DIRECTIONS FOR THIS TASK:
What you return should be each line of the data containing the string "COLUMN".

(PROVIDED DATA Opens)

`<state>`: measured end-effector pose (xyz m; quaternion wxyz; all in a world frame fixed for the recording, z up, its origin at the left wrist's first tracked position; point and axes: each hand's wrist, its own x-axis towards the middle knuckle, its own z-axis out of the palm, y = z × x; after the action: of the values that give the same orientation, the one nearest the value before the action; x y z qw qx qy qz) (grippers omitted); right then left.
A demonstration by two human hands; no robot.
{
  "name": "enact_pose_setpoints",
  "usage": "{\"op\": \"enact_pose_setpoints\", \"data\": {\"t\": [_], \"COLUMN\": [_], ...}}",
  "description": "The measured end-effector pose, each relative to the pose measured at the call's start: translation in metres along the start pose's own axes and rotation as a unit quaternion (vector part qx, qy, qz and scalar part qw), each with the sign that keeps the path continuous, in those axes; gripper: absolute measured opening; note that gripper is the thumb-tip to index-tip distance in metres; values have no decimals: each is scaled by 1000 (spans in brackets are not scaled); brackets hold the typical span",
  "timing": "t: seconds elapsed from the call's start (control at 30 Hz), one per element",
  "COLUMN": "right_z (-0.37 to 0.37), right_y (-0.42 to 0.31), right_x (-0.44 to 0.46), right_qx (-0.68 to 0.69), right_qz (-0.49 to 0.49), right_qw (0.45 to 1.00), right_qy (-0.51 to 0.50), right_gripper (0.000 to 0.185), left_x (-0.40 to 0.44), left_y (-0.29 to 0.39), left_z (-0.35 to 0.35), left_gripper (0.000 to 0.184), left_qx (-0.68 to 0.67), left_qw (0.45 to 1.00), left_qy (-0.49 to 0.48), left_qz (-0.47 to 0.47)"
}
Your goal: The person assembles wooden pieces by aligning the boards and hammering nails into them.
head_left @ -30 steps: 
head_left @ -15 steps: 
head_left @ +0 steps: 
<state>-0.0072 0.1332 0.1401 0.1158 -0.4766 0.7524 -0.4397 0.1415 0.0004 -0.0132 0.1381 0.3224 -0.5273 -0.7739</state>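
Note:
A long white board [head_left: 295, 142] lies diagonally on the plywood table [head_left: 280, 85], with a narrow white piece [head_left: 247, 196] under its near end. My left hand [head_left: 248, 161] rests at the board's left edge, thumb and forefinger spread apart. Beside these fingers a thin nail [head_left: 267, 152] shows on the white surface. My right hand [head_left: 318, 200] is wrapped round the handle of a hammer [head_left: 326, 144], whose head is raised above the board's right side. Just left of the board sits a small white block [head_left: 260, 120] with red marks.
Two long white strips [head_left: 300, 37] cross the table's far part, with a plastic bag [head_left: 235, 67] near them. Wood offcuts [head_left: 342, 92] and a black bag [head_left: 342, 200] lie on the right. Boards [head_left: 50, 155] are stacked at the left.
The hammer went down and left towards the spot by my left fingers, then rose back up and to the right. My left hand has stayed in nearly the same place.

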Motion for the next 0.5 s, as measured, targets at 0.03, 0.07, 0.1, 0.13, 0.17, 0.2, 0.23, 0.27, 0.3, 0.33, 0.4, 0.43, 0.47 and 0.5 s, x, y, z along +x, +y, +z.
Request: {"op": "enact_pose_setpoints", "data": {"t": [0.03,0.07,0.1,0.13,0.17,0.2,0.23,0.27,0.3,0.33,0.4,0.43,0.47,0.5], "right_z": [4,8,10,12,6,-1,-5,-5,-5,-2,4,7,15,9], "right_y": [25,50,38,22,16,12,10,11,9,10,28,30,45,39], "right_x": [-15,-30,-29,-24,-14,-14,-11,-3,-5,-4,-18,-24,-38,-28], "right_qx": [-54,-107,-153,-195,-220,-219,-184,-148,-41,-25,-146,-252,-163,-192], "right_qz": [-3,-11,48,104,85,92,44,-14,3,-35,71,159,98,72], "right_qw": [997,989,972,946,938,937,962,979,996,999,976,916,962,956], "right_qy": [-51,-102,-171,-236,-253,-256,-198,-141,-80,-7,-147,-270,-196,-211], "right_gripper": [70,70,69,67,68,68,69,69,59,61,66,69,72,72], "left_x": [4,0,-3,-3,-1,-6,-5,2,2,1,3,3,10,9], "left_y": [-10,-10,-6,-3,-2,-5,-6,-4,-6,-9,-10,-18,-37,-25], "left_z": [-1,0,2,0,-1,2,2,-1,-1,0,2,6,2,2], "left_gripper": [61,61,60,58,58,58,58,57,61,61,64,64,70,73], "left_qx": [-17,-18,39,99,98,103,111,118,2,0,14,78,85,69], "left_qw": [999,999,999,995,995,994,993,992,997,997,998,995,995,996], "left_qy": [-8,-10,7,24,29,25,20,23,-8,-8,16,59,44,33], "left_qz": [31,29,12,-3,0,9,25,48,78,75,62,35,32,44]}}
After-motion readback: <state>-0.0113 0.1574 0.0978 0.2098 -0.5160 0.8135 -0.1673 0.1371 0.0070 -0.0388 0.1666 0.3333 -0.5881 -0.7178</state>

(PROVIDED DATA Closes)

YOUR SOLUTION:
  "usage": "{\"op\": \"enact_pose_setpoints\", \"data\": {\"t\": [_], \"COLUMN\": [_], ...}}",
  "COLUMN": "right_z (-0.37 to 0.37), right_y (-0.42 to 0.31), right_x (-0.44 to 0.46), right_qx (-0.68 to 0.69), right_qz (-0.49 to 0.49), right_qw (0.45 to 1.00), right_qy (-0.51 to 0.50), right_gripper (0.000 to 0.185), left_x (-0.40 to 0.44), left_y (-0.29 to 0.39), left_z (-0.35 to 0.35), left_gripper (0.000 to 0.184), left_qx (-0.68 to 0.67), left_qw (0.45 to 1.00), left_qy (-0.49 to 0.48), left_qz (-0.47 to 0.47)"

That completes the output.